Beach in Brunei-Muara, Brunei

Serasa Beach (Pantai Serasa) is located to the south of Muara Town, accessible via Jalan Serasa, which leads to Simpang 287 and continues to the end of the road. The beach spans an area of 1 kilometre (0.62 miles). It is an artificial extension of Serasa Bay, in Mukim Serasa. Additionally, the beach is just a few minutes away from both Muara Port and the town itself.

== History ==
Originally, this beach was a fishing village. In 1970, the area was improved and developed through the cooperative efforts of the villagers and the public to provide facilities for fishermen from Bedukang Island and the tip of Tanjong Serasa. In 1980, the government renovated and opened the beach for public use. Later, in 1990, the government provided various facilities for the public, including the construction of a sports complex specifically for boat racing during the 1999 SEA Games.
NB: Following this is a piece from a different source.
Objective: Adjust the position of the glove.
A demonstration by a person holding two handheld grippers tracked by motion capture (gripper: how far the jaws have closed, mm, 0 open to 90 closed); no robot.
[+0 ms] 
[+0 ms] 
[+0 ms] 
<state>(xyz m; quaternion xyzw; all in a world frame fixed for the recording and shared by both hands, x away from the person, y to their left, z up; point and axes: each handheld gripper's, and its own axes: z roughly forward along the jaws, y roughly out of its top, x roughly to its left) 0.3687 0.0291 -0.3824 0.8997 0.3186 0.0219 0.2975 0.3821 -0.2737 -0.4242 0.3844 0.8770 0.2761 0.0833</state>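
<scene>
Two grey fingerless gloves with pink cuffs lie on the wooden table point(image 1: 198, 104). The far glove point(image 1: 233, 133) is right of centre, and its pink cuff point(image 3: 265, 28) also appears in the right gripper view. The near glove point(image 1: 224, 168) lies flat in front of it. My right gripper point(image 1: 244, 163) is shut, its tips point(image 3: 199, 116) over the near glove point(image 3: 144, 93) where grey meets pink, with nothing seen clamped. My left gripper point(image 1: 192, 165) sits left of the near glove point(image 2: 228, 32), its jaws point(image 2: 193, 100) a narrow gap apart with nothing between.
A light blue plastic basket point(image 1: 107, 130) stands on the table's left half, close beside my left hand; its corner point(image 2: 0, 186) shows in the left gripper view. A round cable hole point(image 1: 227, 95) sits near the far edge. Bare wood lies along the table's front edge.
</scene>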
On 18 March 2014, the Crown Prince Al-Muhtadee Billah reopened the beach after the completion of the beach's B$3.45 million renovation. A high tide in 2018 caused debris and rubbish to be washed up onto both the beach and nearby roads. From 20 until 22 September 2019, the beach hosted the Inaugural BDYA Sailing Championship 2019. In 2021, recycle bins were installed. A beach cleaning campaign was carried out by the Universiti Brunei Darussalam (UBD) on 7 February 2022.

== Features ==
The Royal Brunei Yacht Club, Royal Brunei Windsurfing Association and Serasa Water Sports Complex are present in the vicinity of the beach. It is noted that the beach is known for windsurfing, kayaking and jet skiing. Moreover, the beach is also a place for recreation and fishing.